We train a U-net fully convolutional neural network, we create a network that is less deep and with only half the amount of filters compared to the original U-net paper implementation. We do this to keep training and inference time low.

In [12]:
def get_unet_model(in_channels=6, num_output_classes=2):
    model = UNet(in_channels=in_channels, n_classes=num_output_classes, wf=5, depth=4, padding=True, up_mode='upsample')
    
    # Optional, for multi GPU training and inference
    model = nn.DataParallel(model)
    return model


In [13]:
def box_in_image(box, intrinsic, image_size) -> bool:
    """Check if a box is visible inside an image without accounting for occlusions.
    Args:
        box: The box to be checked.
        intrinsic: <float: 3, 3>. Intrinsic camera matrix.
        image_size: (width, height)
        vis_level: One of the enumerations of <BoxVisibility>.
    Returns: True if visibility condition is satisfied.
    """

    corners_3d = box.corners()
    corners_img = view_points(corners_3d, intrinsic, normalize=True)[:2, :]

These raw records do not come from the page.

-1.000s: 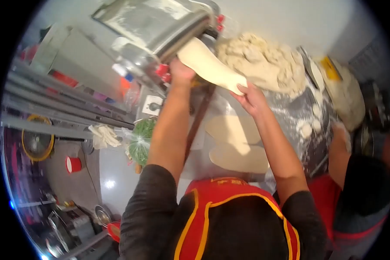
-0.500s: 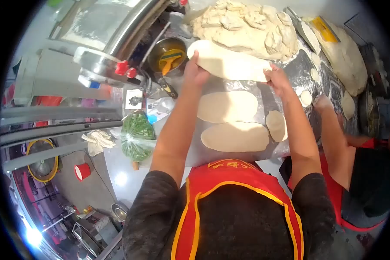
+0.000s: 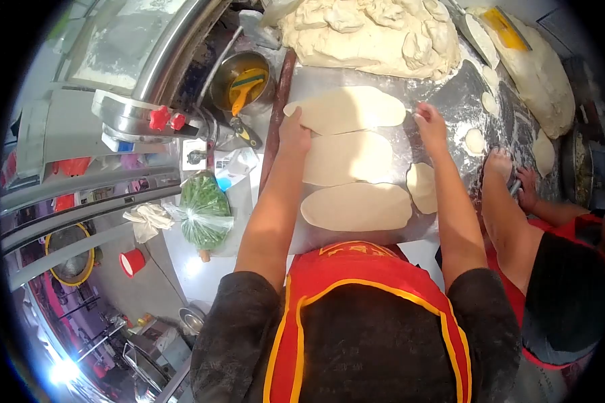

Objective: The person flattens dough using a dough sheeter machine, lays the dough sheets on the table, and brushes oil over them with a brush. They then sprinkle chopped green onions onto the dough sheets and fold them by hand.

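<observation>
While left hand [image 3: 294,136] touches sheet [image 3: 351,109], dough heap [image 3: 373,40] cropped.

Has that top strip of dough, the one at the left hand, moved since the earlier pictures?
Yes. Judged against the metal machine, the top strip has come away from its rollers and now lies beside the middle strip.

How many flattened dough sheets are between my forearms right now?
4: a far sheet at the left hand; a middle sheet below it; a near sheet closest to the apron; a smaller oval beside the right forearm. The forearms may hide more.
</observation>
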Action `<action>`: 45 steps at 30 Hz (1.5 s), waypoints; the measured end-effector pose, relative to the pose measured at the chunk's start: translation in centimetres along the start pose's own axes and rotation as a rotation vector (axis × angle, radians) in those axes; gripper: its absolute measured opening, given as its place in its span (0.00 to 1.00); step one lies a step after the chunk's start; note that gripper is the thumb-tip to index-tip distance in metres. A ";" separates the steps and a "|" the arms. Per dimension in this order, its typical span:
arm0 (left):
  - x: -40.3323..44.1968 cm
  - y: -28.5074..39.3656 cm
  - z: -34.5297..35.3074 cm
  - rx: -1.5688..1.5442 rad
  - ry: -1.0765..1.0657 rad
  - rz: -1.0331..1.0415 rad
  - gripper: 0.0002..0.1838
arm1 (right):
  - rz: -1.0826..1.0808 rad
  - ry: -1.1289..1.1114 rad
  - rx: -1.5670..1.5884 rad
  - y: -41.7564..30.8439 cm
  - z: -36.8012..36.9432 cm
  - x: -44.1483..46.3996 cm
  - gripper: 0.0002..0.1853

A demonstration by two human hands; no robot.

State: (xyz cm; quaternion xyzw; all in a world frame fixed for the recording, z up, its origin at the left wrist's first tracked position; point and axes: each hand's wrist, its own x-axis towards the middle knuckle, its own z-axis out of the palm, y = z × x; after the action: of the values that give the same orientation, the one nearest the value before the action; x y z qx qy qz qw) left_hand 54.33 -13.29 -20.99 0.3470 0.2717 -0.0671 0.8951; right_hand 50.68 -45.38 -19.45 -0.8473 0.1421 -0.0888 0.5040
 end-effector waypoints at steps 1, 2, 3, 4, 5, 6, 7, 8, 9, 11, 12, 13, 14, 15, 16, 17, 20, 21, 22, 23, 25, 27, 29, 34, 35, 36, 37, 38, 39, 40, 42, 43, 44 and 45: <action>-1.1 0.8 0.6 0.118 -0.024 0.037 0.18 | 0.022 -0.040 -0.061 -0.1 -2.1 -1.4 0.18; -2.0 1.4 0.9 0.236 -0.048 0.074 0.18 | 0.044 -0.078 -0.122 -0.2 -4.3 -3.4 0.19; -2.3 1.8 0.7 0.306 -0.046 0.066 0.18 | 0.052 -0.095 -0.203 0.2 -6.1 -5.7 0.22; -2.5 2.3 0.4 0.376 -0.043 0.061 0.19 | 0.059 -0.113 -0.283 0.3 -7.3 -8.0 0.24; -2.9 2.6 0.1 0.446 -0.038 0.058 0.19 | 0.142 -0.178 -0.414 -0.7 -8.4 -10.2 0.27; -3.2 2.5 -0.3 0.539 -0.019 0.091 0.19 | 0.222 -0.244 -0.545 -1.8 -9.3 -11.9 0.30; -3.3 2.1 -0.9 0.630 0.003 0.127 0.19 | 0.254 -0.217 -0.471 -1.0 -9.2 -13.2 0.30; -3.6 2.0 -1.2 0.720 0.029 0.165 0.19 | 0.282 -0.192 -0.394 0.7 -8.8 -14.3 0.29; -4.5 1.5 -1.1 0.830 0.052 0.309 0.18 | 0.305 -0.172 -0.317 1.6 -8.6 -14.8 0.29; -7.0 -0.5 -0.3 1.043 0.117 0.603 0.16 | 0.439 -0.237 -0.227 1.1 -8.6 -14.6 0.24; -7.6 -1.1 -0.4 1.047 -0.013 0.498 0.15 | 0.498 -0.271 -0.183 0.6 -8.5 -14.4 0.21; -7.5 -2.0 -0.8 1.042 -0.137 0.403 0.15 | 0.368 -0.271 -0.315 0.1 -8.6 -14.4 0.18; -7.2 -4.0 -1.6 1.185 -0.273 0.556 0.19 | 0.218 -0.262 -0.436 -0.7 -8.4 -14.3 0.15; -6.9 -6.0 -2.3 1.303 -0.397 0.729 0.23 | 0.073 -0.225 -0.444 -1.6 -8.0 -14.5 0.14; -7.2 -7.2 -1.9 1.312 -0.490 0.592 0.25 | -0.074 -0.185 -0.448 -2.6 -7.9 -14.6 0.13; -11.5 -4.8 0.4 1.100 -0.560 0.168 0.31 | 0.002 -0.215 -0.340 -4.0 -7.8 -14.2 0.13; -11.8 -7.0 2.0 0.999 -0.761 -0.025 0.34 | 0.188 -0.302 -0.114 -10.5 -7.1 -12.4 0.13; -12.1 -6.1 3.7 0.880 -0.833 -0.124 0.33 | 0.145 -0.323 -0.001 -13.2 -6.4 -11.7 0.13; -12.8 -3.8 5.5 0.746 -0.866 -0.205 0.33 | 0.101 -0.371 0.112 -16.2 -5.2 -10.7 0.13; -14.5 0.1 7.0 0.583 -0.812 -0.200 0.32 | -0.005 -0.369 0.191 -19.5 -3.8 -10.1 0.13; -16.4 6.8 9.9 0.302 -0.711 -0.144 0.30 | -0.105 -0.385 0.338 -24.7 -0.9 -7.5 0.14; -13.9 11.8 11.7 0.179 -0.761 0.136 0.27 | -0.163 -0.425 0.474 -30.6 2.1 -5.2 0.17; -12.8 19.4 13.7 0.402 -0.528 0.403 0.26 | -0.159 -0.627 0.695 -36.3 4.3 -3.4 0.23; -7.6 35.9 16.0 0.555 -0.154 1.015 0.29 | -0.294 -0.532 0.750 -40.7 9.6 -2.6 0.27; -6.0 39.1 15.2 0.773 -0.027 1.048 0.28 | -0.274 -0.545 0.709 -39.9 10.1 -3.0 0.27; -4.7 41.3 14.8 0.986 0.103 1.068 0.28 | -0.252 -0.556 0.665 -39.0 10.3 -3.3 0.28; -5.2 42.0 14.3 1.120 0.330 1.077 0.25 | -0.218 -0.558 0.599 -37.7 10.5 -3.6 0.28; -5.8 42.6 13.5 1.246 0.567 1.076 0.22 | -0.184 -0.561 0.535 -36.4 10.7 -3.8 0.28; -3.2 43.1 11.4 1.520 0.707 1.348 0.19 | -0.158 -0.538 0.510 -35.0 10.9 -4.1 0.24; -0.6 43.3 9.4 1.789 0.850 1.617 0.17 | -0.128 -0.516 0.481 -33.7 10.9 -4.1 0.21; -1.2 43.4 9.4 1.971 0.561 1.416 0.14 | -0.100 -0.489 0.391 -31.1 10.4 -2.9 0.20; -1.1 43.3 9.4 2.007 0.467 1.408 0.14 | -0.079 -0.479 0.347 -30.3 10.4 -2.7 0.20; -1.0 43.1 9.2 2.039 0.375 1.398 0.13 | -0.069 -0.477 0.348 -29.7 10.5 -2.5 0.19; -1.0 42.4 8.8 2.038 0.374 1.504 0.10 | -0.061 -0.478 0.346 -29.3 10.5 -2.2 0.17</action>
State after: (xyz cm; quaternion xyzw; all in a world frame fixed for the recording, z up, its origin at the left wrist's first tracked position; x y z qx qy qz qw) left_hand 70.44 12.66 9.70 0.9444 -0.0433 0.3258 -0.0082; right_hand 56.15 -22.69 1.29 -0.7497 -0.0235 0.0750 0.6570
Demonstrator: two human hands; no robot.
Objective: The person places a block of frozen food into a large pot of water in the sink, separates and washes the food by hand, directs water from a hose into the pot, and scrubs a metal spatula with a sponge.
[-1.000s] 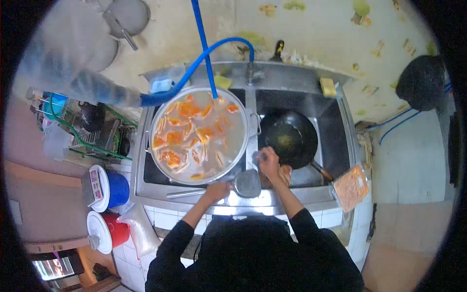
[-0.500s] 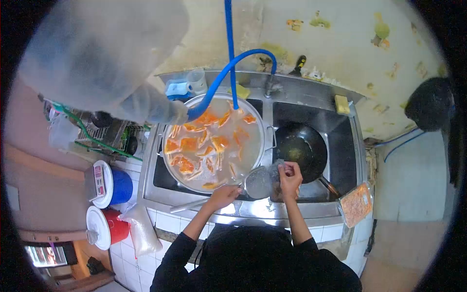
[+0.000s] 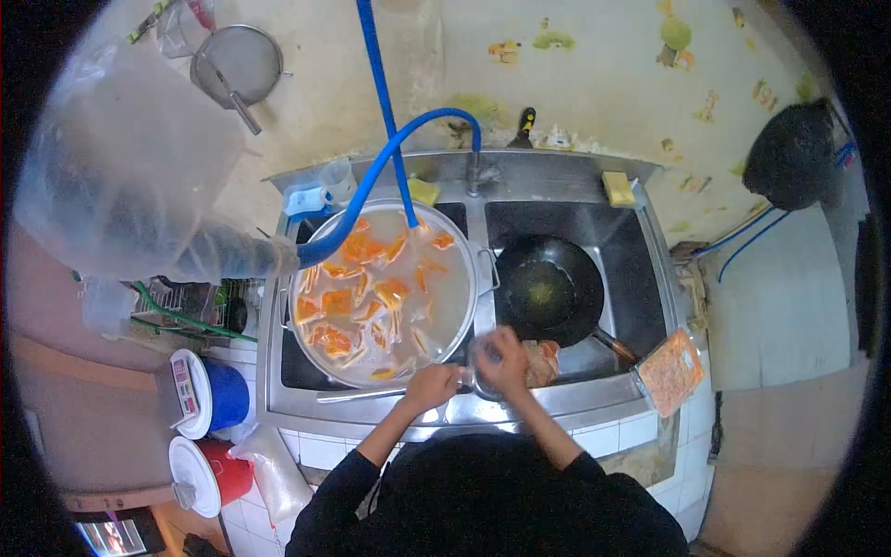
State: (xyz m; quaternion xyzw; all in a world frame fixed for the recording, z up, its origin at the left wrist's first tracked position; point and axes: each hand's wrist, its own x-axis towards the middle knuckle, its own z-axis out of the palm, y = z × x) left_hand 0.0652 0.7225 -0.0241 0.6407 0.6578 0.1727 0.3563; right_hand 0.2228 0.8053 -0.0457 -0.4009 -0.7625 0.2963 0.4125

    visible = np.logical_and(corners_img[0, :] > 0, corners_img[0, :] < image_size[0])
    visible = np.logical_and(visible, corners_img[1, :] < image_size[1])
    visible = np.logical_and(visible, corners_img[1, :] > 0)
    visible = np.logical_and(visible, corners_3d[2, :] > 1)

    in_front = corners_3d[2, :] > 0.1  # True if a corner is at least 0.1 meter in front of the camera.

    return any(visible) and all(in_front)

all_pred_fn = []
def viz_unet(sample_token,boxes): 

    sample = level5data.get("sample", sample_token)

    sample_camera_token = sample["data"]["CAM_FRONT"]
    camera_data = level5data.get("sample_data", sample_camera_token)
    # camera_filepath = level5data.get_sample_data_path(sample_camera_token)

    ego_pose = level5data.get("ego_pose", camera_data["ego_pose_token"])
    calibrated_sensor = level5data.get("calibrated_sensor", camera_data["calibrated_sensor_token"])
    data_path, _, camera_intrinsic = level5data.get_sample_data(sample_camera_token)


    data = Image.open(data_path)
    _, axis = plt.subplots(1, 1, figsize=(9, 9))
    
    for i,box in enumerate(boxes):

        # Move box to ego vehicle coord system
        box.translate(-np.array(ego_pose["translation"]))
        box.rotate(Quaternion(ego_pose["rotation"]).inverse)

        # Move box to sensor coord system
        box.translate(-np.array(calibrated_sensor["translation"]))
        box.rotate(Quaternion(calibrated_sensor["rotation"]).inverse)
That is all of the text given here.